→ **WHAT TO DO**: Please tally the lines of the records that contain "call" and send back only the total.

→ **MATERIAL SUPPLIED**:
▬▬▬▬▬▬

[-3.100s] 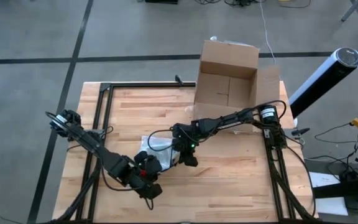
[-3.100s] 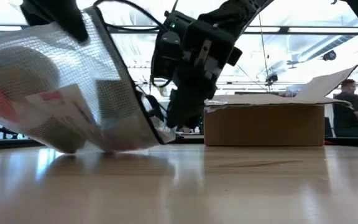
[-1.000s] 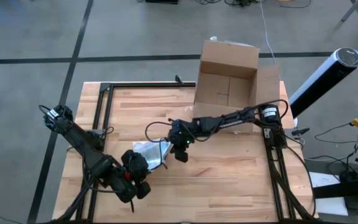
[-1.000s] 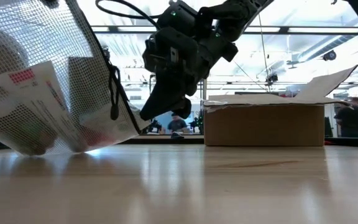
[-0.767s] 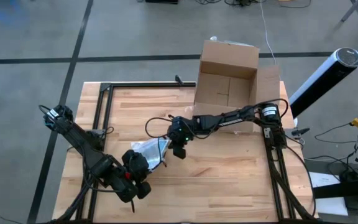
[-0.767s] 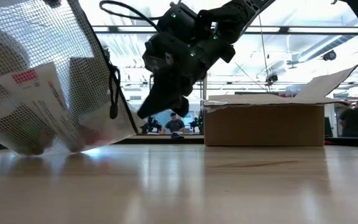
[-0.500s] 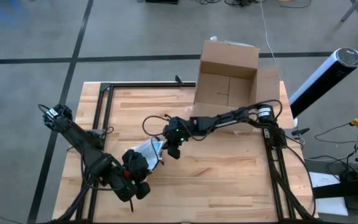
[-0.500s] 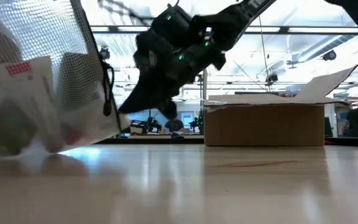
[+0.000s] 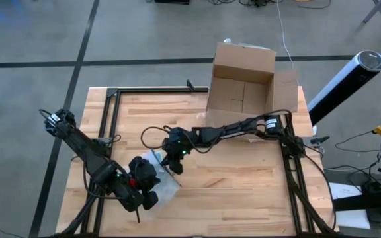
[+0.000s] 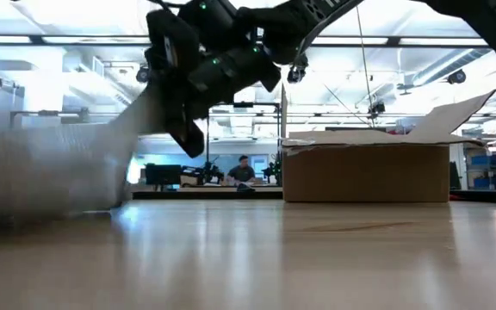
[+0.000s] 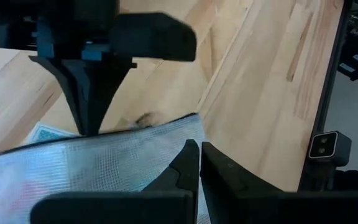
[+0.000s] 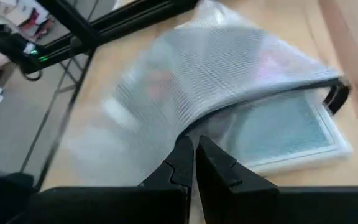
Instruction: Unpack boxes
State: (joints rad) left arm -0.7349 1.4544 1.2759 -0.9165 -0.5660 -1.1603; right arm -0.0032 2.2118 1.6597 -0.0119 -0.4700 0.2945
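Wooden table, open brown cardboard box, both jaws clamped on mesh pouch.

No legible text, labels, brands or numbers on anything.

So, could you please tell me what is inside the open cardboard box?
The high view shows only the bare brown floor of the cardboard box; the strip under its near wall is hidden.

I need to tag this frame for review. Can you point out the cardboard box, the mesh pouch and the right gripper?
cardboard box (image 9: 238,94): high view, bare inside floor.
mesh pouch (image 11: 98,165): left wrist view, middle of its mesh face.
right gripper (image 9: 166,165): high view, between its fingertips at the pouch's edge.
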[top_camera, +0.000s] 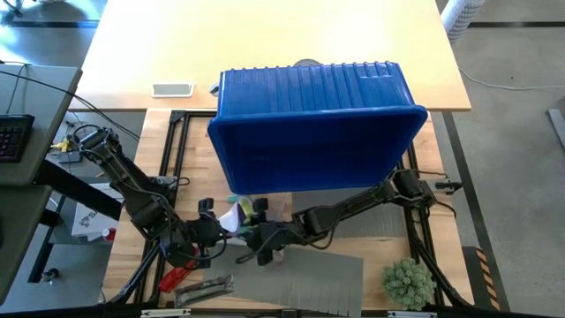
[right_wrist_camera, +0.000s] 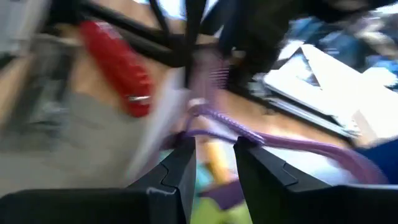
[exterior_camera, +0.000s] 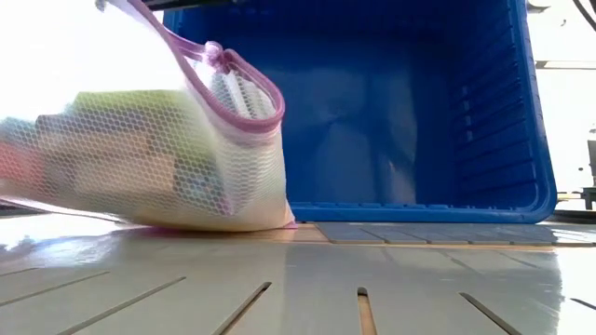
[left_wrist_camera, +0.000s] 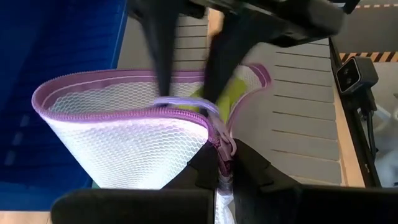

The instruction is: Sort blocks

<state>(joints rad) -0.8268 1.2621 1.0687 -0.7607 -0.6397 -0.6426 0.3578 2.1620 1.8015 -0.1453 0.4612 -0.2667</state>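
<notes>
On a slatted grey surface (exterior_camera: 279,288) before a blue bin (top_camera: 318,124), 2 pincers work a mesh bag (exterior_camera: 158,158) of blocks (exterior_camera: 121,163). The left pincer (left_wrist_camera: 225,163) pinches its zipper end — the right pincer (right_wrist_camera: 214,155), slightly spread, straddles the purple edge; best to pull apart gently.

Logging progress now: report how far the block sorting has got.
Nothing looks sorted yet: the coloured rectangular blocks sit inside the white mesh pouch with purple zipper trim. In hand: the left gripper is shut on the pouch's zipper edge, and the right gripper straddles the purple trim opposite, at the pouch mouth. Left: emptying the pouch and all sorting. The big blue plastic bin waits behind.
</notes>
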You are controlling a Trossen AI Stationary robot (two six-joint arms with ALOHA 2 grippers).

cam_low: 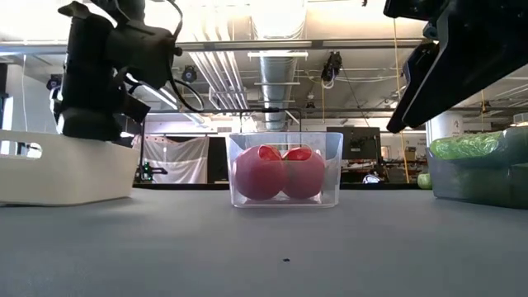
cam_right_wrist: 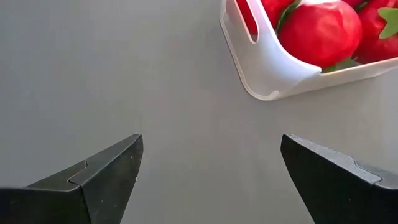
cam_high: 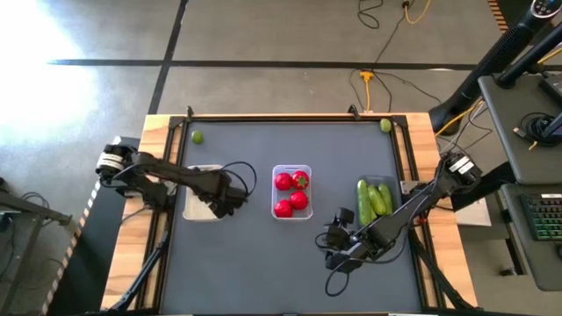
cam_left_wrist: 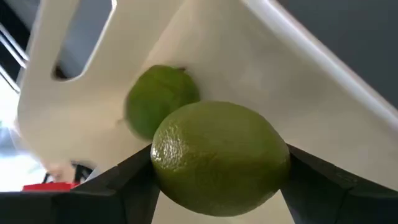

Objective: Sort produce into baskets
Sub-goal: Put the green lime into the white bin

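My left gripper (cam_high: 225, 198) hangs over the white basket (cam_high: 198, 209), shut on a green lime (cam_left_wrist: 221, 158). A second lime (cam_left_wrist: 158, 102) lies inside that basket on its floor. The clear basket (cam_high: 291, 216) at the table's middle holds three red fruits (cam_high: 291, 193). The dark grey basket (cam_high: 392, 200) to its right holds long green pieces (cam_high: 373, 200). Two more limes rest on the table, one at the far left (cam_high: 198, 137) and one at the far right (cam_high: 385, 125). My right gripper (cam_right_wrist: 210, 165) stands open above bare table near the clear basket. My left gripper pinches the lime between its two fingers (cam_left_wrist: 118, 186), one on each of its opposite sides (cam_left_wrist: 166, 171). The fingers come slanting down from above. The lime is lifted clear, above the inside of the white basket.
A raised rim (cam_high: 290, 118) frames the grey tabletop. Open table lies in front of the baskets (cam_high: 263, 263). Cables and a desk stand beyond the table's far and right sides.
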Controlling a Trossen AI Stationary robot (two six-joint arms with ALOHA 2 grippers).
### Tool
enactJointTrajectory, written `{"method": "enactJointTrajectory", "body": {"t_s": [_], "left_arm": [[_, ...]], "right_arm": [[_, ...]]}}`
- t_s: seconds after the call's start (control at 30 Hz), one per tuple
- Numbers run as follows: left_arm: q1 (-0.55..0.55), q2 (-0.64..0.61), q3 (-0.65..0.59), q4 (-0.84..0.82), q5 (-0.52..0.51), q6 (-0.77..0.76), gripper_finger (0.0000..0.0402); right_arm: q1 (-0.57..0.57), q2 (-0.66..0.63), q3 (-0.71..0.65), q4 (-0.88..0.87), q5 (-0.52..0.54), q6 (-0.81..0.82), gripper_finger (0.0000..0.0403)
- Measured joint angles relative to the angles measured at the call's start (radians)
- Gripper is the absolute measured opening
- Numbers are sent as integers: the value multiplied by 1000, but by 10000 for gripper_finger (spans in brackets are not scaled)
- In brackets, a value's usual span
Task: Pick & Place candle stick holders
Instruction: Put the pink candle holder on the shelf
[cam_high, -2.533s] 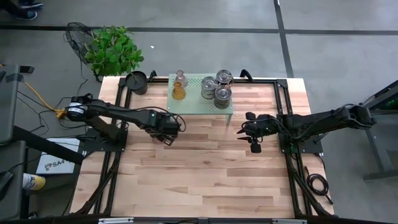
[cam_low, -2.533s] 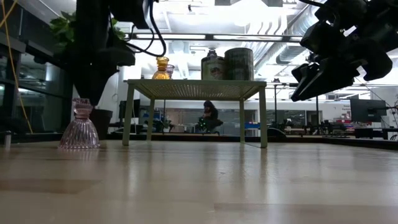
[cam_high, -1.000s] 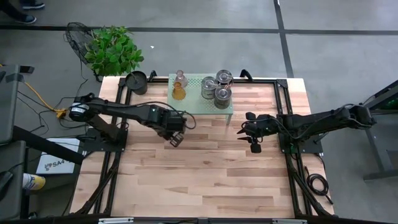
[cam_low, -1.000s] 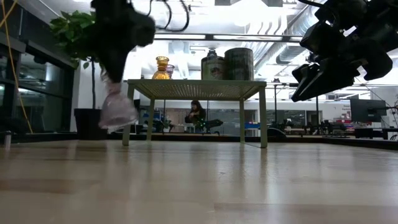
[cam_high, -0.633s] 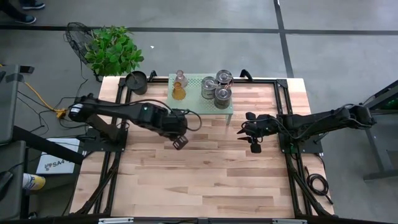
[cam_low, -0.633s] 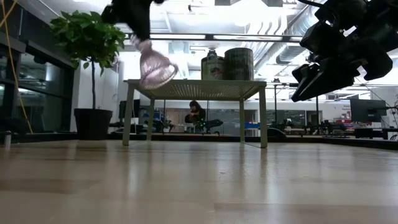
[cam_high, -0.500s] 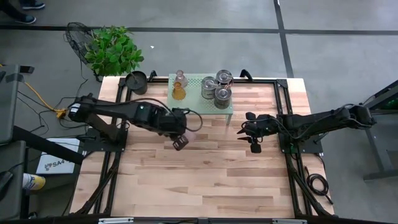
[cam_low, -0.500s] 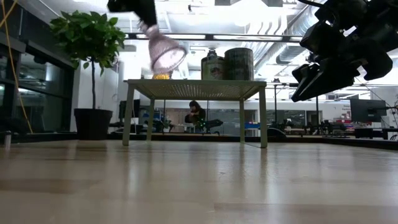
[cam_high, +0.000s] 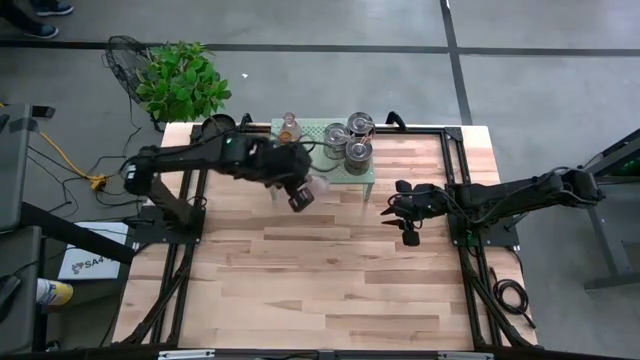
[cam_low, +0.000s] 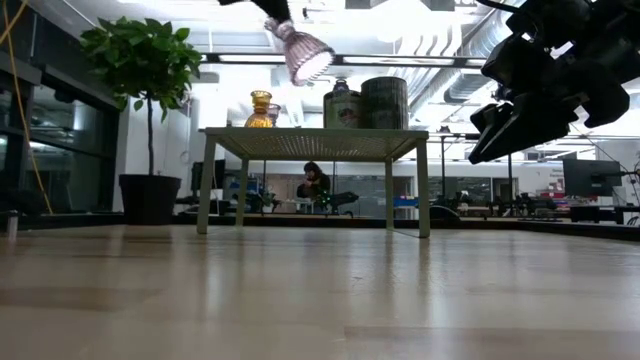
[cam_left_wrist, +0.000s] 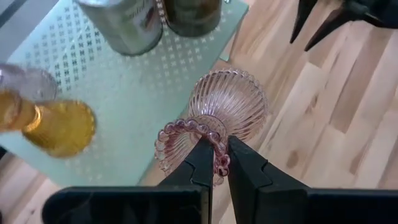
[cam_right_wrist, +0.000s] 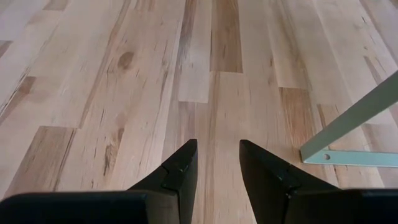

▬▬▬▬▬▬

→ **REPLY**: 2